Em declarações ao Jornal de Angola, o premiado actor lamentou que a situação tem obrigado os grupos a encontrar alternativas para continuar em actividade, uma realidade que contrasta com períodos anteriores, que recorda que havia melhores condições para os artistas, sobretudo pela oferta de um maior número de espaços para apresentações.
Actualmente, disse, a realidade é diferente por haver poucas salas disponíveis, facto que leva os grupos a recorrerem, muitas vezes, a espaços de entidades privadas. Nessas situações, continuou, as negociações são quase sempre mais favoráveis aos proprietários, o que aumenta a pressão sobre as companhias.
“Os artistas, incluindo os da nossa companhia, vão fazendo um esforço para não pararem de trabalhar e buscam alternativas para suportar a carga. Motivo pelo qual torna-se cada vez mais difícil ver artistas a viver do teatro. A maior parte continua por amor à camisola”, observou.
No caso particular do Horizonte Njinga Mbande, David Enoque explicou que a saída da principal sala de espectáculos da companhia, localizada na Escola Njinga Mbande, actualmente em fase de reabilitação, agravou as dificuldades. Durante anos, o espaço facilitou a actividade da companhia, que agora se vê obrigada a procurar alternativas para apresentar os seus espectáculos.

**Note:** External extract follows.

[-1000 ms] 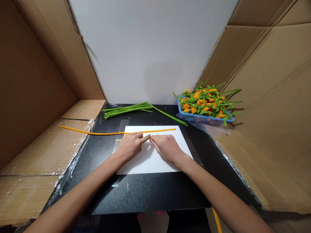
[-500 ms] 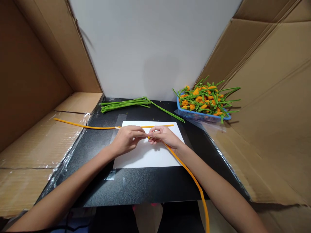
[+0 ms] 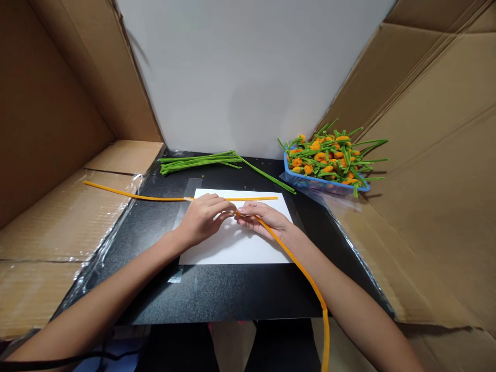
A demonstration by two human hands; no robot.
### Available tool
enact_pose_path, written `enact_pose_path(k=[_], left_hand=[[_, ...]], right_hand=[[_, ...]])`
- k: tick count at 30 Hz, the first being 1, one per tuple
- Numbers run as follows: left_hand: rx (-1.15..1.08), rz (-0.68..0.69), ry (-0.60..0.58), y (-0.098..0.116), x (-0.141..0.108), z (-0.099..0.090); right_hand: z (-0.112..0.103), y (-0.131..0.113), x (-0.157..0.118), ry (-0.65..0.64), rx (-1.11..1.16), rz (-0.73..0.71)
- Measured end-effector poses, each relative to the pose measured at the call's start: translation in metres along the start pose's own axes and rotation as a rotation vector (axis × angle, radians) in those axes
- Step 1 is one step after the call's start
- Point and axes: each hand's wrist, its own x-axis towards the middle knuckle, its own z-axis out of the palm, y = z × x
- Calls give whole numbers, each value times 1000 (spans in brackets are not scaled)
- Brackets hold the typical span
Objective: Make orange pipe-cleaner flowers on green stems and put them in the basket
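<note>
Right hand (image 3: 271, 215) on part-hidden orange strip (image 3: 300, 265)

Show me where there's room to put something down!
Bare on the black table: between the white paper and near edge, left of the hanging orange strip; between the right forearm and right edge. Crowded: the back, with green stems and blue basket; mid-paper, with left hand and right hand.

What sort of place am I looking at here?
Probably a makeshift craft station: cardboard panels at both sides, a bundle of green stems, and a blue basket heaped with orange-and-green pieces.
</note>
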Motion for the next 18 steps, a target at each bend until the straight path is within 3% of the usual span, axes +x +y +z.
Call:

Sem aquele espaço, sublinhou, o Horizonte Njinga Mbande tem recorrido a apresentações periódicas em locais como o ZAP Cinemas do Morro Bento e o Bar Bar, no Miramar, embora este último, reconheceu, não tenha sido concebido especificamente para acolher espectáculos de teatro.

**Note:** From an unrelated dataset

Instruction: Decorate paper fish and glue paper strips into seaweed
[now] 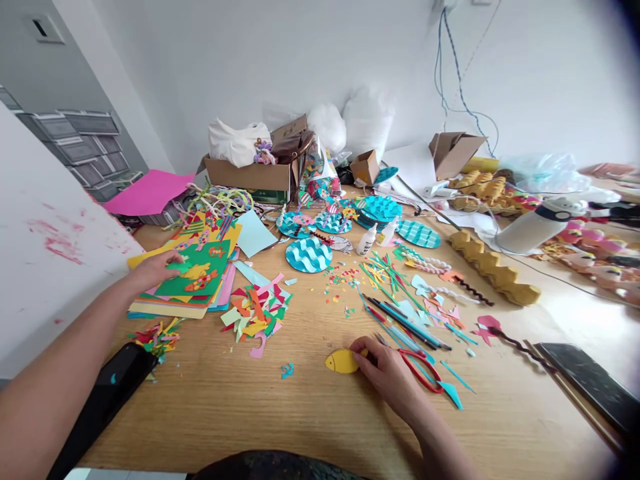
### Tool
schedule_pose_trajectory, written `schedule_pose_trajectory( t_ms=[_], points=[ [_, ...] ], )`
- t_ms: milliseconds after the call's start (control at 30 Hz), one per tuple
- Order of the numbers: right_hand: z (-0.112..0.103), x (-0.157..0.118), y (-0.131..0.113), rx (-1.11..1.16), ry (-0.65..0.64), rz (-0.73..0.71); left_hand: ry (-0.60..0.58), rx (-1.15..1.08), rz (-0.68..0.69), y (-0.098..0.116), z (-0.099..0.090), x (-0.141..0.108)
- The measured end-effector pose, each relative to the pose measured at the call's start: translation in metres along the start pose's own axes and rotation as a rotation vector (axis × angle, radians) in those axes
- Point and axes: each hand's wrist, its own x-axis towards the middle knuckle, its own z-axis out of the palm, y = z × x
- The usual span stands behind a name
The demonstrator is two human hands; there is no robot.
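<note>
My right hand [384,368] pinches the tail end of a yellow paper fish [341,361] that lies on the wooden table, a drawn eye and gill line at its head. Beside that hand are red-handled scissors [425,373], their blades partly hidden behind it. My left hand [156,270] reaches over a stack of coloured paper at the left, its fingers apart at the edge of a green sheet [200,257]. On this sheet lie yellow and orange fish cutouts [197,272]. A small blue paper scrap [287,371] lies left of the yellow fish.
Paper scraps [257,310] are heaped mid-table. Pens [407,321], glue bottles [367,240] and blue wavy discs [309,255] lie beyond. A white bottle [540,223], an egg-carton strip [493,270] and a phone [590,383] are at right. A cardboard box [250,175] stands behind.
</note>
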Motion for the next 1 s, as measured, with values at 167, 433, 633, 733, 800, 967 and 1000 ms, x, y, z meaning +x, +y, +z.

Apesar das dificuldades, David Enoque manifestou que a experiência acumulada ao longo de quatro décadas tem permitido à companhia encontrar formas de adaptação. David Enoque explicou que o Horizonte Njinga Mbande já atravessou diferentes períodos de crise e tem utilizado essa experiência para criar alternativas de sobrevivência e continuar a incentivar os jovens interessados pelas artes.
“Temos aplicado a experiência adquirida ao longo dos 40 anos para ter alternativas e formas de sobrevivência, como, por exemplo, depender dos seus próprios esforços, para aliviar um pouco mais a carga”, salientou.
Necessidade de subvenção
Para David Enoque, a capacidade de adaptação dos artistas não deve substituir a responsabilidade das instituições públicas no apoio às artes. O artista considerou que a actividade artística, por ser uma profissão de risco, necessita de mecanismos de suporte que permitam às companhias planificar as suas produções com maior estabilidade.

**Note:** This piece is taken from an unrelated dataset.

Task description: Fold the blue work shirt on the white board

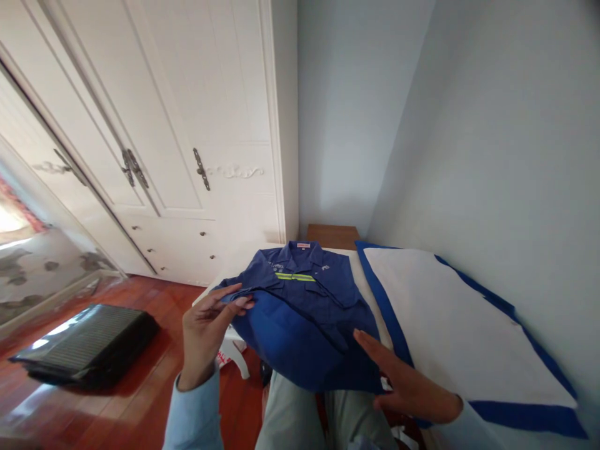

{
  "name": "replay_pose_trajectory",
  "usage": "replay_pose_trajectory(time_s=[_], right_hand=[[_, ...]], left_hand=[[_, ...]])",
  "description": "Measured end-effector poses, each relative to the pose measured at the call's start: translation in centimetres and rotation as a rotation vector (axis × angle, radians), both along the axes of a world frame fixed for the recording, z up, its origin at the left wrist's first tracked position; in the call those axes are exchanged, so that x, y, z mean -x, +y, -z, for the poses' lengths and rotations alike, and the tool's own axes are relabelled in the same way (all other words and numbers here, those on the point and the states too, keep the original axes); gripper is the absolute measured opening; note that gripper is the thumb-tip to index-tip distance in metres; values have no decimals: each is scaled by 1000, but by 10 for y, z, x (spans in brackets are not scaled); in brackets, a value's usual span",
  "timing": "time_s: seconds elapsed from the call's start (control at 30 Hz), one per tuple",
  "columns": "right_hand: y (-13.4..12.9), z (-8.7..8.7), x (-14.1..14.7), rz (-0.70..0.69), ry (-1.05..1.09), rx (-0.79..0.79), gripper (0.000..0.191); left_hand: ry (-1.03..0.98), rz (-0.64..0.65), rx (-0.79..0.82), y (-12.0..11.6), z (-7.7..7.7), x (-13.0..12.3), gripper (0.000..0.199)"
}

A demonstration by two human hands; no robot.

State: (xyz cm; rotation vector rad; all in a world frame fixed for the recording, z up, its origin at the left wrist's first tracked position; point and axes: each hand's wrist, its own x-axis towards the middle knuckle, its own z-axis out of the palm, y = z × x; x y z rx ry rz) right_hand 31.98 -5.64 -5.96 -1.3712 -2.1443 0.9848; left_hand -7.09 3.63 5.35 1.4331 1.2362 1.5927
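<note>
The blue work shirt lies on the near end of the bed, beside a white pillow with a blue border and in front of the person's knees. It looks well on the way to being folded: the body is already drawn into a fairly compact block with the collar and the yellow reflective stripe showing on top, and the sleeves seem tucked in (though how neatly underneath cannot be seen). What appears left is the left-hand edge, which is raised off the bed, and perhaps a final smoothing. The left hand pinches that left edge of the shirt between fingers and thumb, lifting it a little. The right hand is open and flat, fingers together, resting at the shirt's lower right edge and holding nothing. The shirt's long axis runs away from the person, collar at the far end pointing toward the wall and the small wooden table, hem nearest the knees. A white wardrobe stands to the left, with a dark bag on the wooden floor.
</note>
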Motion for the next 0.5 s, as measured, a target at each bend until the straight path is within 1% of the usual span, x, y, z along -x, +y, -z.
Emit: replay_pose_trajectory(time_s=[0.03, 0.1, 0.13, 0.2, 0.27, 0.3, 0.4, 0.5], right_hand=[[1, 17, 6, 29, -31, -35, 100], [6, 46, 13, 181, -69, -145, 88], [10, 55, 14, 277, -79, -208, 83], [23, 65, 11, 438, -95, -307, 75], [37, 62, 5, 511, -121, -339, 69], [44, 59, 3, 512, -134, -325, 64], [60, 45, -1, 459, -113, -222, 44], [63, 28, 1, 440, -3, -167, 27]], left_hand=[[5, -3, -8, 1, -1, -4, 38], [-2, 10, -10, 5, -1, -8, 37], [-11, 21, -6, 6, 0, -8, 37], [-33, 44, 1, 9, 4, -5, 35], [-51, 48, 4, 10, 9, 1, 32], [-56, 39, 6, 10, 11, 4, 31], [-70, -13, 7, 9, 16, 10, 27], [-38, -92, 13, 5, 15, 16, 20]])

O responsável defendeu, por isso, a criação de subvenções, sobretudo, destinadas a companhias com trajectória consolidada, que resistem durante décadas em prol da sustentabilidade do teatro nacional.
Segundo David Enoque, as companhias acabam muitas vezes por depender dos próprios esforços para financiar as suas actividades, uma realidade que considera insustentável para organizações culturais.
O grupo Horizonte Njinga Mbande foi fundado a 8 de Outubro de 1986, por Adelino dos Santos Caracol e Izequiel Issequiel, em Luanda. É dos mais aclamados projectos culturais do país e tem lançado muitos actores e outros profissionais das artes cénicas.
O grupo já recebeu vários prémios em Angola, entre os quais o Prémio Nacional de Cultura e Artes (2007), na modalidade de Teatro, a maior destinação do Estado no domínio da criação artística e investigação cultural.